El 4 de septiembre de 1887, Gerónimo, el indio, dejo de hacerlo. Sacó la bandera blanca, el pañuelo, o lo que le diera la santa gana para mostrar su rendición incondicional, y se acabaron sus andanzas. Lo hizo porque el Gobierno norteamericano le prometió tratarlo como prisionero de guerra y no como bandolero, que siempre ha habido y hay clases. Ese día, pues, acabaron las andanzas de un personaje, casi mito, que luchó hasta que no le quedó aliento, ni tampoco lugar donde esconderse; o de ese referente del que se acordaban los paracaidistas norteamericanos ―desgarrador el grito de «¡Gerónimo!»― antes de arrojarse sobre su objetivo. La leyenda, y tal.
Aunque de leyenda tiene poco. Menudo pájaro.
Peter Cozzens lo retrata a la perfección en La tierra llora. De él dice que «no era un buen hombre. Nunca oí nada bueno de él. La gente nunca dice que hizo cosas buenas». Que si era un granuja depravado al que más de uno y de dos estarían encantados de estrangularlo y mandarlo para el otro barrio, que si un sádico que disfrutaba matando…

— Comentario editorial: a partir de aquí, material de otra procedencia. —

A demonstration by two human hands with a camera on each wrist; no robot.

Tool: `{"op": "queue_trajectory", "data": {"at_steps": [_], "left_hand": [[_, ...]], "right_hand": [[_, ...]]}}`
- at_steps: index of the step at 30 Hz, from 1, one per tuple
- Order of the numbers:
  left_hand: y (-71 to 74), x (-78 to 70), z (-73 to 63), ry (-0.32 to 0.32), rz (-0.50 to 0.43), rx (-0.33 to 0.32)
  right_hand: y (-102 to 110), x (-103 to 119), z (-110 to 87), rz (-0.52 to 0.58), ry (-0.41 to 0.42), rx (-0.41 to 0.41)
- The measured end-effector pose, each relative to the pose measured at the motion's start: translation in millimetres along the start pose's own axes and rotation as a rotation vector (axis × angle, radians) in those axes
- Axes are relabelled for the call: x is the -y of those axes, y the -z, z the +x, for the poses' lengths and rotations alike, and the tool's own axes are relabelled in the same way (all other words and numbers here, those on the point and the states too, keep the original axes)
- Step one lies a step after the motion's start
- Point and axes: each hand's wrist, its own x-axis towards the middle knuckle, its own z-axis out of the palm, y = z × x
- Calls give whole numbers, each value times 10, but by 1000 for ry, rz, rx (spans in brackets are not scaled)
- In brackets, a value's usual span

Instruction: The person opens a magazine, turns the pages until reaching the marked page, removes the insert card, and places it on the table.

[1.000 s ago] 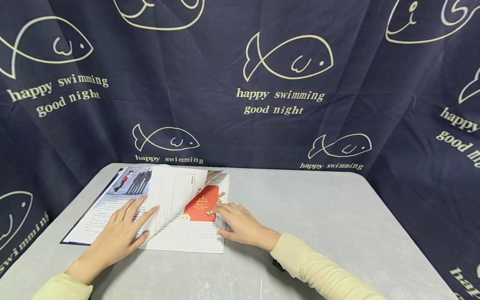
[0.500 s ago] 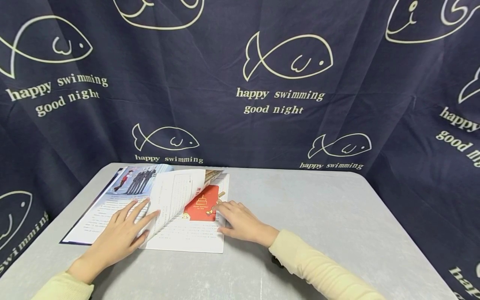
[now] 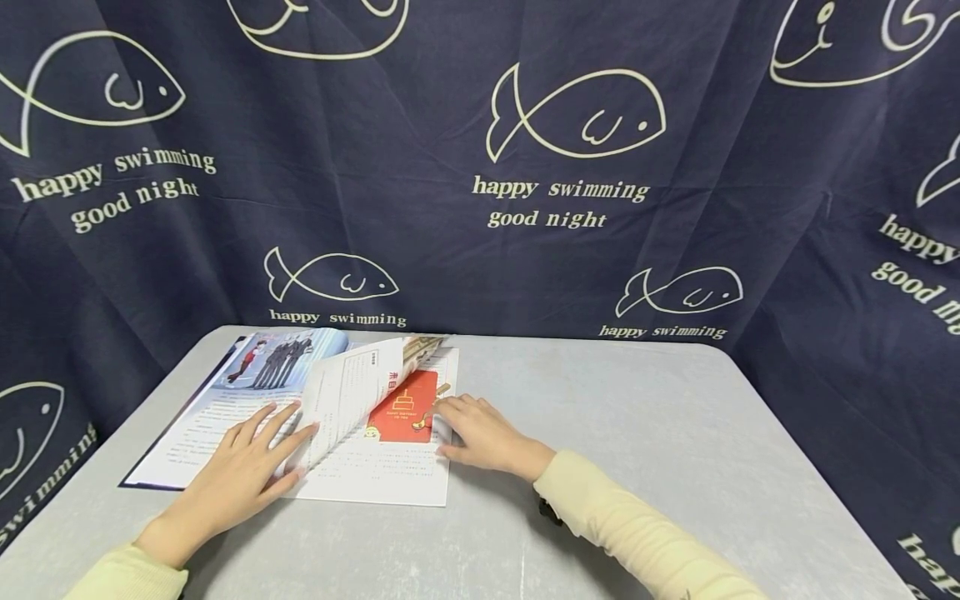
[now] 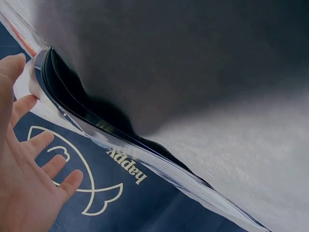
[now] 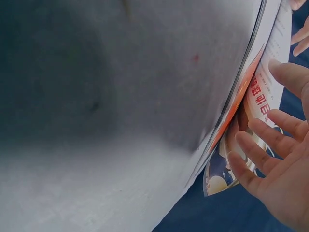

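A magazine (image 3: 172, 450) lies spread on the table, a picture of figures in dark suits at its upper left. One loose leaf (image 3: 352, 400) stands raised and slants over the right half. Partly under it, on the right-hand page, is a red birthday card (image 3: 411, 412) with a cake outline. My left hand (image 3: 240, 471) rests on the left page, fingers spread, fingertips by the foot of the raised leaf. At the outer edge of the right page is my right hand (image 3: 483, 437), fingers relaxed, fingertips close to the card's right side. Both palms show in the wrist views, holding nothing.
The grey table (image 3: 637, 417) extends to the right and front of the magazine. Behind it hangs a dark blue curtain (image 3: 450, 275) with fish outlines and lettering. A black band (image 3: 550, 510) shows under the right cuff.
The raised leaf has lifted away from the left page and leans more to the right, uncovering more of the picture. My right hand has shifted slightly up and right; my left hand barely moved.
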Motion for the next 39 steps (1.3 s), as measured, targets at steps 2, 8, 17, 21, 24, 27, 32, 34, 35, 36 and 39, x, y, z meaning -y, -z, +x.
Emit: {"op": "queue_trajectory", "data": {"at_steps": [2, 8, 17, 21, 24, 27, 32, 34, 35, 36, 39], "left_hand": [[0, 4, -2, -6, 4, -6], [-15, 28, -13, -30, 22, -18], [-14, 26, -4, -49, 27, -35], [-15, 24, 2, -53, 23, -29], [-13, 23, 8, -56, 23, -29], [-6, 18, 15, -55, 18, -32], [1, 14, 24, -56, 4, -38], [1, 16, 23, -60, 0, -41], [0, 18, 22, -62, -2, -44], [-1, 20, 20, -65, -5, -45], [-5, 23, 14, -69, -11, -42]], "right_hand": [[0, -13, 16, 2, -8, 4], [-3, -65, 70, -4, -24, 6], [-1, -131, 142, 39, -25, -7], [-9, -166, 189, 34, -31, -4], [-15, -198, 221, 39, -37, -8], [-19, -226, 248, 52, -42, -15], [-18, -268, 293, 80, -49, -22], [-17, -282, 312, 83, -52, -24], [-15, -288, 322, 84, -54, -25], [-13, -295, 331, 85, -57, -25], [-10, -318, 362, 89, -66, -22]]}}
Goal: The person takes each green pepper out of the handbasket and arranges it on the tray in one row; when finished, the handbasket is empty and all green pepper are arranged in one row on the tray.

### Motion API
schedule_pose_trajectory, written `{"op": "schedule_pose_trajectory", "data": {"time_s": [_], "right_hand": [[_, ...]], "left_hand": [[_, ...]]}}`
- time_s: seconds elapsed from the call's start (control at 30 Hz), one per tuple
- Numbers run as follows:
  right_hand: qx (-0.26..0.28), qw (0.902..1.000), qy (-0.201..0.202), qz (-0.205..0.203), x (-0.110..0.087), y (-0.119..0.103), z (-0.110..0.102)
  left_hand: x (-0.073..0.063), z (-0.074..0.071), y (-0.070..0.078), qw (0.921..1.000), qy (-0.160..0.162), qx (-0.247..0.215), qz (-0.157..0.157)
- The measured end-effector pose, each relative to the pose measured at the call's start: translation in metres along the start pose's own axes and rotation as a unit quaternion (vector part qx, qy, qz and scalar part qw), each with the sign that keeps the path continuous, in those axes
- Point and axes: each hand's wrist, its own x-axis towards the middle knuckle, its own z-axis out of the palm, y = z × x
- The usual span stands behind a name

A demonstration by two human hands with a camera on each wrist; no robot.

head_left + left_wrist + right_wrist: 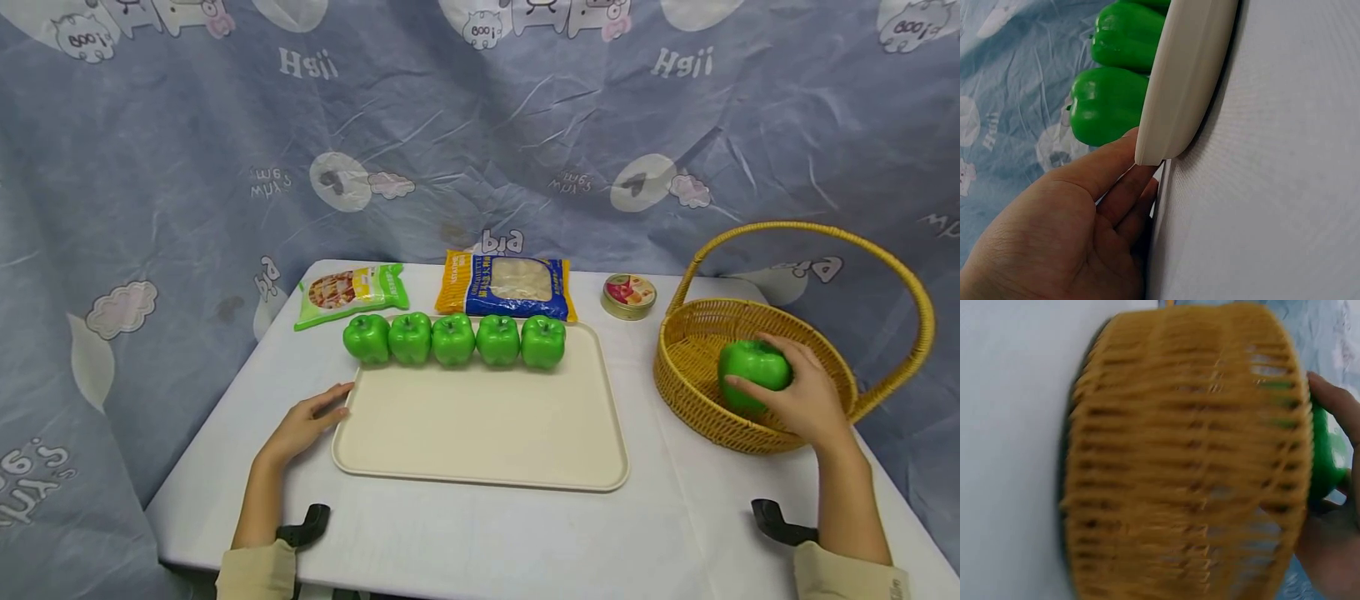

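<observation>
In the head view my right hand (808,392) grips a green bell pepper (750,371) inside the wicker basket (678,408), thumb on the near side and fingers over the far side. The right wrist view looks at the woven basket wall (1185,450), with part of the pepper (1327,456) showing past the rim. Several green bell peppers (453,339) stand in a row along the far edge of the cream tray (480,425). At the tray's left edge rests my left hand (303,425), its fairly straight fingertips right at the rim (1147,147).
Behind the row lie a green snack bag (352,292) and a blue-and-yellow pasta package (510,285). A round tin (628,297) stands left of the basket, whose tall handle (825,227) arches over it. A patterned cloth (480,150) hangs behind the white table (525,533).
</observation>
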Motion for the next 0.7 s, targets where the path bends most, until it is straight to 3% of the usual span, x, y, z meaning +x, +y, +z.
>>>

Gerónimo, nacido en 1829 como «Goyahkla» ―el que bosteza―, aceptó pronto el apelativo con el que le designaban los mexicanos ―Jerome― para parecer más fiero, asustar a los niños, y también a todo aquel que le pusieran por delante. Por los que sentía especial predilección ―por los mexicanos, digo― desde que mataran a su madre, a su primera esposa y a sus hijos en 1858. Así que se dedicó a putearlos todo lo que pudo y más, en especial a su ejército, hasta que los norteamericanos, hartos de sus correrías y crímenes variados, le dijeron que vale ya de tanta tontería, y para Oklahoma, a la reserva india, y sin rechistar. Que ya vale, hombre; lo que Gerónimo prefería antes de que lo prendieran los mexicanos, que de hacer prisioneros sabían poco y sí más de dar matarile a tipos como él.
Total, que Gerónimo se rindió el 27 de abril de 1887 y acabó sus días en una reserva india en Oklahoma, donde la palmó en 1909.